The first question must be: How did this happen? Steele writes:

The answer begins in a certain fact of American life. As the late writer William Styron once put it, slavery was “the great transforming circumstance of American history.” Slavery, and also the diminishment of women and all minorities, was especially tragic because America was otherwise the most enlightened nation in the world. Here, in this instance of profound hypocrisy, began the idea of America as a victimizing nation. And then came the inevitable corollary: the nation’s moral indebtedness to its former victims: blacks especially but all other put-upon peoples as well.

This indebtedness became a cultural imperative, what Styron might call a “transforming circumstance.” Today America must honor this indebtedness or lose much of its moral authority and legitimacy as a democracy. America must show itself redeemed of its oppressive past.

How to do this? In a word: deference. Since the 1960s, when America finally became fully accountable for its past, deference toward all groups with any claim to past or present victimization became mandatory. The Great Society and the War on Poverty were some of the first truly deferential policies. Since then deference has become an almost universal marker of simple human decency that asserts one’s innocence of the American past.
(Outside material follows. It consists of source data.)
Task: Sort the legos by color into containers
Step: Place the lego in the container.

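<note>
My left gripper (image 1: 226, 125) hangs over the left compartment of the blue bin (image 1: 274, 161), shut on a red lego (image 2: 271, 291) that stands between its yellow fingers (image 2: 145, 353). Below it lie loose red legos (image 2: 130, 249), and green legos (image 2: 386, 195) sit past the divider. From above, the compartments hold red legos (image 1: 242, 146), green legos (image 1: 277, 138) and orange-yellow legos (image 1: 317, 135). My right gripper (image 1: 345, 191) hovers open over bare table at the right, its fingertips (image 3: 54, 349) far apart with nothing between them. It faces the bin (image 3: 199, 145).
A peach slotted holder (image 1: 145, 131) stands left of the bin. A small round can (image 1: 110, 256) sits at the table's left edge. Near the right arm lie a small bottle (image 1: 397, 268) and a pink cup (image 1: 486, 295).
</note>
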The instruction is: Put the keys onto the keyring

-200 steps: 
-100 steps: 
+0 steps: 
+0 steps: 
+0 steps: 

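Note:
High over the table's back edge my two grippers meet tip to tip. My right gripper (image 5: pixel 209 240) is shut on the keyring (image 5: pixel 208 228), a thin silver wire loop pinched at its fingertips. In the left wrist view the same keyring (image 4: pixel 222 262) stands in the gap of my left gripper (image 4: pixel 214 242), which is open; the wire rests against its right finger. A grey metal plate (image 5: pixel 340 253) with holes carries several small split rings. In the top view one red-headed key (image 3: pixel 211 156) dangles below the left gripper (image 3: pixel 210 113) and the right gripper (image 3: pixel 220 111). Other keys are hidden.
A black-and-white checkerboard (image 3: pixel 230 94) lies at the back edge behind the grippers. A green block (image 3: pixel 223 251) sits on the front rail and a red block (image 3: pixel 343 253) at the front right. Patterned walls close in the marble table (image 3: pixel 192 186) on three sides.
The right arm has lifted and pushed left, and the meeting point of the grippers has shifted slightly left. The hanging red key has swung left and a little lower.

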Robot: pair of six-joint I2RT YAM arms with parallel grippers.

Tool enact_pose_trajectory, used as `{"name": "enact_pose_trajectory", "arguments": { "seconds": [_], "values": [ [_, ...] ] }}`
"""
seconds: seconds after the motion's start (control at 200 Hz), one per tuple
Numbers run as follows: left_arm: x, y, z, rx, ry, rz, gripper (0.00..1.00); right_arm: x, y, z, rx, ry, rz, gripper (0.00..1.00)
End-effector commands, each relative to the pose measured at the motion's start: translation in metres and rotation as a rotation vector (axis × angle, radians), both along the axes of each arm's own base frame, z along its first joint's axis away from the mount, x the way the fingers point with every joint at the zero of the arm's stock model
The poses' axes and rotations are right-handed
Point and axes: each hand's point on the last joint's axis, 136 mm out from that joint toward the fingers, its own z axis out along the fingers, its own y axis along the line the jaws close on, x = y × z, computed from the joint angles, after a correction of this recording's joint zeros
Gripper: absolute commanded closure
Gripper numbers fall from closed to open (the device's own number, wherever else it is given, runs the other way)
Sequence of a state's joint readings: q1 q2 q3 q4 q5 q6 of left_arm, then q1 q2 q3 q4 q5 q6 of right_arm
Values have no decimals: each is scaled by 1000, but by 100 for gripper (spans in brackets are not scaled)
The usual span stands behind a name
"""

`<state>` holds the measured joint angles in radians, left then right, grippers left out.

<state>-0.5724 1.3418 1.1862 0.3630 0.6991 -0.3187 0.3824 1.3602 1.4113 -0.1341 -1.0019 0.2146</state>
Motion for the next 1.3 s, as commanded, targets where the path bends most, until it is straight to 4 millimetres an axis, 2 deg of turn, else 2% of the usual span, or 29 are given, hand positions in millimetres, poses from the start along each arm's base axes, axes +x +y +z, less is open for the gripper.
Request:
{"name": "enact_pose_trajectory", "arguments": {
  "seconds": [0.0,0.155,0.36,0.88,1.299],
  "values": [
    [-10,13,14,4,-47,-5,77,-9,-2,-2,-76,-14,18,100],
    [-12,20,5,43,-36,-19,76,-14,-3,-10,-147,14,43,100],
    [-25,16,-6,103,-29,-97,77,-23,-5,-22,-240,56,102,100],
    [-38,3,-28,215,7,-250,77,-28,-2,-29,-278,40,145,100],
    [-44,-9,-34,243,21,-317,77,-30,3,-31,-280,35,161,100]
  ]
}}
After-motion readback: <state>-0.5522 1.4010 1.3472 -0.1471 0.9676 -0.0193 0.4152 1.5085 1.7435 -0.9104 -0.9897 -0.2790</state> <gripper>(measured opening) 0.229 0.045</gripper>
Deference is, above all else, an apology.

One thing this means is that deference toward victimization has evolved into a means to power. As deference acknowledges America’s indebtedness, it seems to redeem the nation and to validate its exceptional status in the world. This brings real power—the kind of power that puts people into office and that gives a special shine to commercial ventures it attaches to.

Since the ’60s the Democratic Party, and liberalism generally, have thrived on the power of deference. When Hillary Clinton speaks of a “basket of deplorables,“ she follows with a basket of isms and phobias—racism, sexism, homophobia, xenophobia and Islamaphobia. Each ism and phobia is an opportunity for her to show deference toward a victimized group and to cast herself as America’s redeemer. And, by implication, conservatism is bereft of deference. Donald Trump supporters are cast as small grudging people, as haters who blindly love America and long for its exclusionary past. Against this she is the very archetype of American redemption. The term “progressive” is code for redemption from a hate-driven America.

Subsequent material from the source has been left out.